Exercise requirements: Look through the data below and show every line that includes "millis".

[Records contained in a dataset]
####################

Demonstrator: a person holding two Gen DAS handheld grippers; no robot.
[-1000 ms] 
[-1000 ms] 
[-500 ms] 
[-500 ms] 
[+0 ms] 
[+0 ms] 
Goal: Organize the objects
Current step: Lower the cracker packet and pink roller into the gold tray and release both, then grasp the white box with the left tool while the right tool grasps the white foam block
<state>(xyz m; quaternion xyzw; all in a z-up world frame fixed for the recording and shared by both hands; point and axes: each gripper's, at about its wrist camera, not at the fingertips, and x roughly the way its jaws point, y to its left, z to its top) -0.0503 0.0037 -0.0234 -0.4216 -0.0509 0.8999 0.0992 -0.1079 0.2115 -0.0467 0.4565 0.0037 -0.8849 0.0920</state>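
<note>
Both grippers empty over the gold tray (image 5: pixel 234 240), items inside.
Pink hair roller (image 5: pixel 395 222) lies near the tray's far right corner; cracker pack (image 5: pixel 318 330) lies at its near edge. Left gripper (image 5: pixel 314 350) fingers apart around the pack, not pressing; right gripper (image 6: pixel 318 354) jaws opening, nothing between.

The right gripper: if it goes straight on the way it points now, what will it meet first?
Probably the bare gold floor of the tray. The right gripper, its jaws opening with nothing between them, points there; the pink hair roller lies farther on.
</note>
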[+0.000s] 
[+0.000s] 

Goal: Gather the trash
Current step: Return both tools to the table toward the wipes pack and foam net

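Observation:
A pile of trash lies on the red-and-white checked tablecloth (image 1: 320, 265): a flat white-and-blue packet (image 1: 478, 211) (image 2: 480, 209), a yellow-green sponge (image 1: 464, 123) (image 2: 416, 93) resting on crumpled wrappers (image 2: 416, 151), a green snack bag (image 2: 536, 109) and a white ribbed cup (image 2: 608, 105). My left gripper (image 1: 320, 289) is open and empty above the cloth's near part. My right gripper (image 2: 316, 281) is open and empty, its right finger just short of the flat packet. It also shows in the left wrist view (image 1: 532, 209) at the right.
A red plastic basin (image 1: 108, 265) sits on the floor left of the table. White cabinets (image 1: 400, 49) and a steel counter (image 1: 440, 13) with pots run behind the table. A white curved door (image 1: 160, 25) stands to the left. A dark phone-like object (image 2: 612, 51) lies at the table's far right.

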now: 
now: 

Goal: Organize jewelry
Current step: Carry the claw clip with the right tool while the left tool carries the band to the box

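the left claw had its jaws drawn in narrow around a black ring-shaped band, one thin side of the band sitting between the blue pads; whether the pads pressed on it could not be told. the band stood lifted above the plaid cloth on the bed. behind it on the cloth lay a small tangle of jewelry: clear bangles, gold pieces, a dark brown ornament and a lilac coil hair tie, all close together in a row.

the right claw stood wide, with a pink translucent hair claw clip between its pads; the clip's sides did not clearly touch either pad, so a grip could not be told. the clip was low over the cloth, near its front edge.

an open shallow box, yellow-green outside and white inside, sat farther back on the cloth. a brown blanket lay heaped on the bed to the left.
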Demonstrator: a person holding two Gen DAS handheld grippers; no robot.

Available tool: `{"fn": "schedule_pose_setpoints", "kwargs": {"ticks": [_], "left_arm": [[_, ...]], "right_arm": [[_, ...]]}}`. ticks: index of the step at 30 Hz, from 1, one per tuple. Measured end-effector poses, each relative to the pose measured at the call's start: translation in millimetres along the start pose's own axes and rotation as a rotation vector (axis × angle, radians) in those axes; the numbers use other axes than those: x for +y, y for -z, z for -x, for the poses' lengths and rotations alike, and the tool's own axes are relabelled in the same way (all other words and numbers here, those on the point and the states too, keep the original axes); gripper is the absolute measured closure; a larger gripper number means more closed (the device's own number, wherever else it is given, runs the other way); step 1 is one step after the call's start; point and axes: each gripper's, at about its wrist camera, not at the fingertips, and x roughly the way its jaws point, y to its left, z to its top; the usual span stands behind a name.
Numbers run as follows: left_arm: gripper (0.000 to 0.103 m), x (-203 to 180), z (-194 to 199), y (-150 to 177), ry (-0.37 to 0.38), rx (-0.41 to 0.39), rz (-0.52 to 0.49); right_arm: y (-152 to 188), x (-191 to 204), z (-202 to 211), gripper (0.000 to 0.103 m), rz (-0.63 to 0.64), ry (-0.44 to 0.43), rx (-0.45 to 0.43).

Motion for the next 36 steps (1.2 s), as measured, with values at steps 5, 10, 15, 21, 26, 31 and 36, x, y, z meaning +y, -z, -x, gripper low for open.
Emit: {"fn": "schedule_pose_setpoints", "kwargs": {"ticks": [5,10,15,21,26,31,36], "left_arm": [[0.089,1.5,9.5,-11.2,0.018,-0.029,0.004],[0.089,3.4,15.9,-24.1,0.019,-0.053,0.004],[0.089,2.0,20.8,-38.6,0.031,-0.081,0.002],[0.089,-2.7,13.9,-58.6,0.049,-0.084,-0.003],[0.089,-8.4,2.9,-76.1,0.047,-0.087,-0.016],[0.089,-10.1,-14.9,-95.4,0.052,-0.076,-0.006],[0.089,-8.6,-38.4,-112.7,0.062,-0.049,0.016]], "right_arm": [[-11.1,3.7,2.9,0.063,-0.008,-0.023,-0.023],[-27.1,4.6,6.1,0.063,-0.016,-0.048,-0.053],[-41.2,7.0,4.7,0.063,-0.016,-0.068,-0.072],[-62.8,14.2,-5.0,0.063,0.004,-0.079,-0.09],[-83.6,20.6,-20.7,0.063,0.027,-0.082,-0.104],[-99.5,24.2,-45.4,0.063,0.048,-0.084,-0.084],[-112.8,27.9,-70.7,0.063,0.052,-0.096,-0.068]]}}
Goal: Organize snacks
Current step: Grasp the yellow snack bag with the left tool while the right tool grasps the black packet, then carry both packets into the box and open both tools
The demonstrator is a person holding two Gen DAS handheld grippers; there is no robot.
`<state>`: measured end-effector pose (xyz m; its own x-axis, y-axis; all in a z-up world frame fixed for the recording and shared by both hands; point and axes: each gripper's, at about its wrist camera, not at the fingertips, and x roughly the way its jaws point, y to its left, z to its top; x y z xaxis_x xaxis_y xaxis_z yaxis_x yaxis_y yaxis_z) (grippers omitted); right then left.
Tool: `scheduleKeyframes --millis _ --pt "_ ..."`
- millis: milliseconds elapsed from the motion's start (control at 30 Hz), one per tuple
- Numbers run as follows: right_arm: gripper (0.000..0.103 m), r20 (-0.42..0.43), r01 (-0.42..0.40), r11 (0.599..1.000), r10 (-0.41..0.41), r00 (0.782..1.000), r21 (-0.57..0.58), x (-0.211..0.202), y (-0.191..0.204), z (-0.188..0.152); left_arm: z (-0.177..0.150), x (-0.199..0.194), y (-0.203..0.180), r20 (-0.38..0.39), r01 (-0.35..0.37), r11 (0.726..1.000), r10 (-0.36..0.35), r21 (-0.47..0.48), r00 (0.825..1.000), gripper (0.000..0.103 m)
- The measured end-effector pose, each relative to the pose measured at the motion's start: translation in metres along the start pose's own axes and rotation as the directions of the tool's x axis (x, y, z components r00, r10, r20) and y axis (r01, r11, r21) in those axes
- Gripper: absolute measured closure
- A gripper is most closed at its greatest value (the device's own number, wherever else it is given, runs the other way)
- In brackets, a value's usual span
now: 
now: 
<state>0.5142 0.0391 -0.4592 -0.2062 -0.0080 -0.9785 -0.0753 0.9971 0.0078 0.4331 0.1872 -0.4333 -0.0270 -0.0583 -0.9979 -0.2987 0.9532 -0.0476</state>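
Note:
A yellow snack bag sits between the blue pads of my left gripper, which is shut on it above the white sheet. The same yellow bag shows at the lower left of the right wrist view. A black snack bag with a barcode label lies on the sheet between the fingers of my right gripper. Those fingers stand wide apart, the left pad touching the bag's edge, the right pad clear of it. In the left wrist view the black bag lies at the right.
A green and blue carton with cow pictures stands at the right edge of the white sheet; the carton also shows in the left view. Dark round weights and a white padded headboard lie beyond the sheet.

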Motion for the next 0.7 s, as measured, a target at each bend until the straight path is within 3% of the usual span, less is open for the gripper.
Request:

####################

Response to this task:
Tool: `scheduleKeyframes --millis _ --pt "_ ..."`
- millis: milliseconds elapsed from the motion's start (control at 30 Hz), one per tuple

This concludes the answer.